Nous voulons également introduire un carnet de santé intelligent, qui permettra notamment de stocker et de transmettre les ordonnances. Par exemple, si votre médecin généraliste vous prescrit une ordonnance de médicaments, vous pourrez l’envoyer vous-même à votre pharmacien depuis l’application mobile, afin qu’il vous la prépare en avance. De même, si l’ophtalmologue vous prescrit une ordonnance pour des lunettes, vous pourrez la transmettre directement à votre opticien pour gagner du temps, toujours dans cet esprit de fluidification et de simplification du parcours. Autres fonctionnalités prévues : en tant qu’utilisateur, vous pourrez synchroniser votre carnet de santé avec vos objets connectés de santé, et partager les données collectées avec les professionnels que vous souhaitez au travers de l’application.

Tout est déjà en place, les développements informatiques ont été réalisés et nous prévoyons de lancer ces évolutions à partir de septembre 2015.

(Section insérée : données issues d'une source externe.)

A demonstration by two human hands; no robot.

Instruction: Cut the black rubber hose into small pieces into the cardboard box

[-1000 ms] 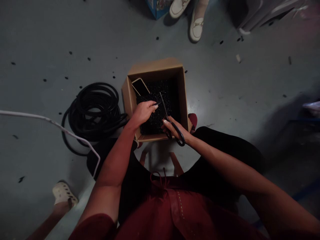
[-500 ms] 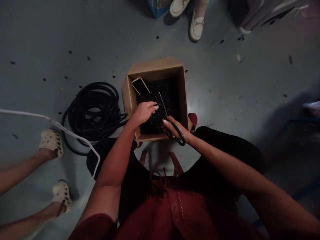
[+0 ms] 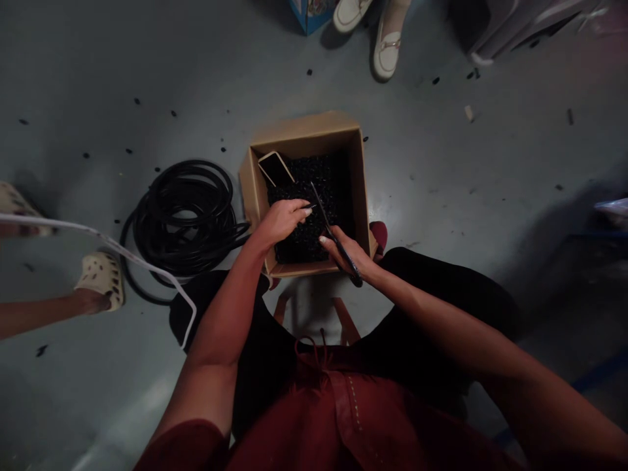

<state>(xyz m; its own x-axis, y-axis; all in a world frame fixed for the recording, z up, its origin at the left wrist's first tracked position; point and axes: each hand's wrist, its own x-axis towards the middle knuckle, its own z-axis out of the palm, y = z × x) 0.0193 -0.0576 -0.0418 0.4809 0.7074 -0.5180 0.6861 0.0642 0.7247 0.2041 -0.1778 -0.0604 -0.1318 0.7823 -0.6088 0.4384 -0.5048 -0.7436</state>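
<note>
Fingers of the left hand (image 3: pixel 282 221) were drawn together on one short length of black tubing (image 3: pixel 307 207), just above a heaped pile of small black tubing pieces (image 3: pixel 304 229), too many to count. The right hand (image 3: pixel 347 252) was clamped round one pair of black-handled scissors (image 3: pixel 338 245), its narrow metal blades lying together and pointing up across the pile, with their tips near the left fingertips. Both hands sat over the near side of one open cardboard box (image 3: pixel 304 127), which stood on the grey floor (image 3: pixel 441 163) with the pile filling its bottom. One smartphone (image 3: pixel 275 169) lay tilted in the far left corner of the box, resting on the pile. Just left of the box lay one coil of black tubing (image 3: pixel 184 219), its loose end reaching the box wall, and one white cable (image 3: pixel 98 239) arched past the coil. Dozens of small black bits (image 3: pixel 171 113) dotted the floor. Farther out stood one pair of white loafers (image 3: pixel 387 55) beyond the box, one pair of perforated white clogs (image 3: pixel 101 281) at the left, and one blue carton (image 3: pixel 307 13) at the top edge.
</note>
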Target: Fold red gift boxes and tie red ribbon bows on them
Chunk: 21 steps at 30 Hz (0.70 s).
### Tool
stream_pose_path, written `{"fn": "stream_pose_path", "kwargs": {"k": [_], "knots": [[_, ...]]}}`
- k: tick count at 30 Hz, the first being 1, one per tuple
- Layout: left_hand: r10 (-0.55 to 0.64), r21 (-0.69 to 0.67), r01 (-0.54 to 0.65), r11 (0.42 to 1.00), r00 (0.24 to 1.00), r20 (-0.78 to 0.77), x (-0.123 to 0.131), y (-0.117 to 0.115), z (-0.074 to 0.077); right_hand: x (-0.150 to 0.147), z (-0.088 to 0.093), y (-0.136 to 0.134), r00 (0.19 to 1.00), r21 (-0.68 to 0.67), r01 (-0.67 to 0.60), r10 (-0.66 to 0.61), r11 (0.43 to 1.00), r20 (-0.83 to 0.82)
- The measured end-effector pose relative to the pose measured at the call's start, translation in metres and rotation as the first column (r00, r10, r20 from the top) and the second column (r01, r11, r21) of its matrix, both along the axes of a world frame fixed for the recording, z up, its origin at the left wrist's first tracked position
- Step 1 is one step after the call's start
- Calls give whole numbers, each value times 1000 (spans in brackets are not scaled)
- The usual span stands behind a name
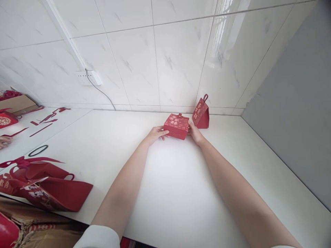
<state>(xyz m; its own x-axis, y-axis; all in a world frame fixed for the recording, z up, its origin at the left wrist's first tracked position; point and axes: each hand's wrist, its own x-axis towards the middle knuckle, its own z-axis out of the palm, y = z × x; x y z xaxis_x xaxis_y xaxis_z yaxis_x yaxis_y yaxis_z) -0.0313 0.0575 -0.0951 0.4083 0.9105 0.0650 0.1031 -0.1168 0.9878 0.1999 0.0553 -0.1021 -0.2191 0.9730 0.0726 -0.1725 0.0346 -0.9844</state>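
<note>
- At the far left edge of the desk [181, 193] a cardboard box [16, 103] stands against the tiled wall [168, 62], with a red printed item [5, 120] just in front of it.
- Loose red paper strips [43, 120] lie scattered on the desk near that left edge, and another person's fingertips [3, 142] show at the frame's border beside them.
- A black elastic loop [38, 150] lies flat on the desk, apart from the strips.
- Near the front left corner, flat red paper bags [51, 193] with a ribbon bow lie stacked, partly hanging over the desk's front edge; torn brown cardboard [33, 230] shows below them.
- A white wall socket [89, 78] sits on the wall above the back edge, with a grey cable running down from it.
- The left hand [155, 134] reaches forward and touches the left side of a closed red gift box [177, 125]; its fingers are pressed together along the box's side, the thumb on top at the edge.
- The red gift box sits on the desk close to the back edge, toward the right back corner, with gold lettering on its lid.
- The right hand [195, 132] holds the box's right side, fingers closed against it; their tips are hidden behind the box.
- A red pouch-shaped box [201, 113] with a loop handle stands upright just behind and to the right of the gift box, near the wall.
</note>
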Motion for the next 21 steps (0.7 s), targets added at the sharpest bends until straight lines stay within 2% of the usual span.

Quelles sont vos perspectives pour les mois à venir ?

Nous souhaiterions que les mutuelles et assureurs intègrent notre offre à leurs contrats, afin qu’un plus grand nombre de bénéficiaires puissent avoir accès à nos prestations. L’objectif de l’innovation sociale, c’est qu’elle soit accessible à tous et pour tous. La prévention est un véritable investissement, ce n’est pas juste un coût. Des études ont largement démontré le retour sur investissement de la prévention santé, notamment pour les employeurs. Ainsi, une étude de l’Agence européenne pour la sécurité et la santé au travail de 2014 a montré que pour 1 euro investi, le bénéfice net pouvait aller jusqu’à 13 euros.

Demain, notre ambition est également d’internationaliser notre dispositif, notamment en Belgique, au Luxembourg et au Canada.

Une présentation du service en vidéo :

*Le budget santé restant à la charge des ménages est la somme versée pour l’assurance santé, le coût des consultations non couvert par l’assurance maladie ou l’assurance santé, les médicaments non remboursés ainsi que les produits de santé achetés en pharmacie (aspirines, paracétamol, etc.) ou en dehors des pharmacies (pansements, désinfectant, thermomètres, etc.).